== Assigned task ==
Repeat the entries that follow from start to finish, keeping every character.

[Records drawn from a dataset]
________________________
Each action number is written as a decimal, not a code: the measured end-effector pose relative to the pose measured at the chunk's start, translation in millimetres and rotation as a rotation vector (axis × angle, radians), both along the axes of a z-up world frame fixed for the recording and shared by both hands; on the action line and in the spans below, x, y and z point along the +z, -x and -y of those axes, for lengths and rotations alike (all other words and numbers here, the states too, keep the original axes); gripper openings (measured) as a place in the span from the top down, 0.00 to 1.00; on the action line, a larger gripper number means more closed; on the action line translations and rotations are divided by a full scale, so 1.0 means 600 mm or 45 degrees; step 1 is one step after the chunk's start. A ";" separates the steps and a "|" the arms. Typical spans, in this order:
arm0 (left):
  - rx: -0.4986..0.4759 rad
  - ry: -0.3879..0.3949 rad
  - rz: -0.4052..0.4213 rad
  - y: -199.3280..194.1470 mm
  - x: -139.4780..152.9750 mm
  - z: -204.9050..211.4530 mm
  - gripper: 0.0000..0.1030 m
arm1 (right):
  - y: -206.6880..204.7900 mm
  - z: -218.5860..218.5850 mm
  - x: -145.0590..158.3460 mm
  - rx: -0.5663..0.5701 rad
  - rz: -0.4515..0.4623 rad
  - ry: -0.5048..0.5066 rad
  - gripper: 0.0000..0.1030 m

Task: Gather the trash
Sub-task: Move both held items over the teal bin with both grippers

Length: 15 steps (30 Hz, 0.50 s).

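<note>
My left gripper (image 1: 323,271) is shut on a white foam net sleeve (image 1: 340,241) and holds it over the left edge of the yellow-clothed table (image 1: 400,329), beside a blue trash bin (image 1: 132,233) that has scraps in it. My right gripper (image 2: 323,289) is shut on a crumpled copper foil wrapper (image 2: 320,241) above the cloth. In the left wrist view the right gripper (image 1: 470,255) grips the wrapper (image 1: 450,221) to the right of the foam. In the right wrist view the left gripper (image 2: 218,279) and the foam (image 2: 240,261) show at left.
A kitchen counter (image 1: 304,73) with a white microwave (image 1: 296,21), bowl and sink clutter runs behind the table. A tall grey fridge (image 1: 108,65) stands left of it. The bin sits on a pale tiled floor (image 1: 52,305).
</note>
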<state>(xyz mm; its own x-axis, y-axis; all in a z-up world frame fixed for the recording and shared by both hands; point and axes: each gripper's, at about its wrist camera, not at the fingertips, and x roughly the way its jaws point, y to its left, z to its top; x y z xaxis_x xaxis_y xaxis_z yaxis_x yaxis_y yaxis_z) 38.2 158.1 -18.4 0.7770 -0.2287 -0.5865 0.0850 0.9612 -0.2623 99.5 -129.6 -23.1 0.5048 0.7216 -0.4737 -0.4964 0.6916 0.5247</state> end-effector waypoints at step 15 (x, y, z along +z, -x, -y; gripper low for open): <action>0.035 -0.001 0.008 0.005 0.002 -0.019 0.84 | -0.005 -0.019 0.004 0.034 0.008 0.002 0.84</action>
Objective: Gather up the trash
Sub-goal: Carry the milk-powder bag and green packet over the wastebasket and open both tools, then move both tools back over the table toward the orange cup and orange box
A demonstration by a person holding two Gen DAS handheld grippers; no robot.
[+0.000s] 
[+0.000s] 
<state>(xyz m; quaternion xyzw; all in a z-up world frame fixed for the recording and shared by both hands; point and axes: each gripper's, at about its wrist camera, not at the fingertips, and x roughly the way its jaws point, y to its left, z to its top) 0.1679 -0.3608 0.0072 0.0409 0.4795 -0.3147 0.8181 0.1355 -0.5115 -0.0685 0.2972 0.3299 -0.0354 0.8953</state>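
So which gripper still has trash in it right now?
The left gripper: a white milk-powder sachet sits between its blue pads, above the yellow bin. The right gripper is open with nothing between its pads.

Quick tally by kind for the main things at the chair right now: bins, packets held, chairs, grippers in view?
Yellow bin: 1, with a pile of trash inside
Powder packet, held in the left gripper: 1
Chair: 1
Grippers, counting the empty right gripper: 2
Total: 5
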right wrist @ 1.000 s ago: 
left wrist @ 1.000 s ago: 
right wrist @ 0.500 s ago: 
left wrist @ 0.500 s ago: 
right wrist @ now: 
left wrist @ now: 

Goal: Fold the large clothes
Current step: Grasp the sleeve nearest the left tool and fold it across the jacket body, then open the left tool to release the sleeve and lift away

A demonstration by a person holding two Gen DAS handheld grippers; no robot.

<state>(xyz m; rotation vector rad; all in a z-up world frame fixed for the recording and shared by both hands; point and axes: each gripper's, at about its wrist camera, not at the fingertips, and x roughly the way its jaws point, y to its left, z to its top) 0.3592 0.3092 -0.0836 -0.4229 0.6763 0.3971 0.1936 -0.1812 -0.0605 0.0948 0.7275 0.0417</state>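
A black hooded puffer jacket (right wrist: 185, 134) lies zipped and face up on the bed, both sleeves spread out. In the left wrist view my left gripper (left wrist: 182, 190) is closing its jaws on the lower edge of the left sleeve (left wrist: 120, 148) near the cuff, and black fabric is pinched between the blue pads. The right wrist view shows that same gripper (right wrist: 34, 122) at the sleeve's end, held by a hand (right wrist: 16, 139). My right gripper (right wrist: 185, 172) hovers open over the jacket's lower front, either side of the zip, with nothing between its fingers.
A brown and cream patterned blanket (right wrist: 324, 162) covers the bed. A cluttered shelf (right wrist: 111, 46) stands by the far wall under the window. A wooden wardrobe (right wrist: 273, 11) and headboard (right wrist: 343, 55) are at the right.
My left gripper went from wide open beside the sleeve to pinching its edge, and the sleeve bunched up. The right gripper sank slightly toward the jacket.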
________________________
== Your response ==
Each action number is written as a decimal, not a code: the measured end-effector pose relative to the pose measured at the chunk's start, translation in millimetres and rotation as a rotation vector (axis × angle, radians), both along the axes of a z-up world frame fixed for the recording and shared by both hands; on the action line and in the spans below, x, y and z point along the +z, -x and -y of those axes, for lengths and rotations alike (all other words and numbers here, the states too, keep the original axes); gripper openings (measured) as a place in the span from the top down, 0.00 to 1.00; on the action line, a larger gripper number means more closed; on the action line translations and rotations are divided by a full scale, so 1.0 means 600 mm or 45 degrees; step 1 is one step after the chunk's start. A ";" separates the steps and a "|" the arms. Typical spans, in this order:
arm0 (left):
  - rx: -0.4986..0.4759 rad
  - ry: -0.3879..0.3949 rad
  - rz: -0.4052..0.4213 rad
  - y: -199.3280..194.1470 mm
  - x: -139.4780..152.9750 mm
  - z: -204.9050..211.4530 mm
  - gripper: 0.0000..0.1030 m
arm1 (right):
  - y: -206.6880..204.7900 mm
  - z: -218.5860..218.5850 mm
  - x: -145.0590..158.3460 mm
  - rx: -0.5663..0.5701 rad
  - rz: -0.4515..0.4623 rad
  - ry: -0.5048..0.5066 rad
  - gripper: 0.0000..0.1030 m

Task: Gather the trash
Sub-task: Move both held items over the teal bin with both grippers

Length: 15 steps (30 Hz, 0.50 s).

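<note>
My left gripper (image 1: 323,271) is shut on a white foam net sleeve (image 1: 340,241) and holds it over the left edge of the yellow-clothed table (image 1: 400,329), beside a blue trash bin (image 1: 132,233) that has scraps in it. My right gripper (image 2: 323,289) is shut on a crumpled copper foil wrapper (image 2: 320,241) above the cloth. In the left wrist view the right gripper (image 1: 470,255) grips the wrapper (image 1: 450,221) to the right of the foam. In the right wrist view the left gripper (image 2: 218,279) and the foam (image 2: 240,261) show at left.
A kitchen counter (image 1: 304,73) with a white microwave (image 1: 296,21), bowl and sink clutter runs behind the table. A tall grey fridge (image 1: 108,65) stands left of it. The bin sits on a pale tiled floor (image 1: 52,305).
</note>
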<state>(xyz mm; its own x-axis, y-axis; all in a z-up world frame fixed for the recording and shared by both hands; point and axes: each gripper's, at about its wrist camera, not at the fingertips, and x roughly the way its jaws point, y to its left, z to its top; x y z xaxis_x xaxis_y xaxis_z yaxis_x yaxis_y yaxis_z) 38.2 158.1 -18.4 0.7770 -0.2287 -0.5865 0.0850 0.9612 -0.2623 99.5 -129.6 -23.1 0.5048 0.7216 -0.4737 -0.4964 0.6916 0.5247</state> end-effector waypoints at step 15 (x, y, z along +z, -x, -y; gripper low for open): <action>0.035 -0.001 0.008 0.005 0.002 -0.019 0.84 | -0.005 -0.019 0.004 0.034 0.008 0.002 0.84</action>
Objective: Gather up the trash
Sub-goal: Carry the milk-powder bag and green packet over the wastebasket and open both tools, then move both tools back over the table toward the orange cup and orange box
A demonstration by a person holding two Gen DAS handheld grippers; no robot.
[+0.000s] 
[+0.000s] 
<state>(xyz m; quaternion xyzw; all in a z-up world frame fixed for the recording and shared by both hands; point and axes: each gripper's, at about its wrist camera, not at the fingertips, and x roughly the way its jaws point, y to its left, z to its top) 0.1679 -0.3608 0.0072 0.0409 0.4795 -0.3147 0.8181 0.1355 -0.5115 -0.0685 0.2972 0.3299 -0.0354 0.8953</state>
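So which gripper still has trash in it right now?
The left gripper: a white milk-powder sachet sits between its blue pads, above the yellow bin. The right gripper is open with nothing between its pads.

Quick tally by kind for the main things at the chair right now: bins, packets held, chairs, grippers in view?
Yellow bin: 1, with a pile of trash inside
Powder packet, held in the left gripper: 1
Chair: 1
Grippers, counting the empty right gripper: 2
Total: 5
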right wrist @ 1.000 s ago: 
left wrist @ 1.000 s ago: 
right wrist @ 0.500 s ago: 
left wrist @ 0.500 s ago: 
right wrist @ now: 
left wrist @ now: 

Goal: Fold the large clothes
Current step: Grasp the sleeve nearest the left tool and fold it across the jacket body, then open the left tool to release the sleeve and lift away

A demonstration by a person holding two Gen DAS handheld grippers; no robot.

<state>(xyz m; rotation vector rad; all in a z-up world frame fixed for the recording and shared by both hands; point and axes: each gripper's, at about its wrist camera, not at the fingertips, and x roughly the way its jaws point, y to its left, z to its top) 0.3592 0.3092 -0.0836 -0.4229 0.6763 0.3971 0.1936 -0.1812 -0.0605 0.0948 0.7275 0.0417</state>
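A black hooded puffer jacket (right wrist: 185, 134) lies zipped and face up on the bed, both sleeves spread out. In the left wrist view my left gripper (left wrist: 182, 190) is closing its jaws on the lower edge of the left sleeve (left wrist: 120, 148) near the cuff, and black fabric is pinched between the blue pads. The right wrist view shows that same gripper (right wrist: 34, 122) at the sleeve's end, held by a hand (right wrist: 16, 139). My right gripper (right wrist: 185, 172) hovers open over the jacket's lower front, either side of the zip, with nothing between its fingers.
A brown and cream patterned blanket (right wrist: 324, 162) covers the bed. A cluttered shelf (right wrist: 111, 46) stands by the far wall under the window. A wooden wardrobe (right wrist: 273, 11) and headboard (right wrist: 343, 55) are at the right.
My left gripper went from wide open beside the sleeve to pinching its edge, and the sleeve bunched up. The right gripper sank slightly toward the jacket.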

For this exercise, nothing more remains to be done.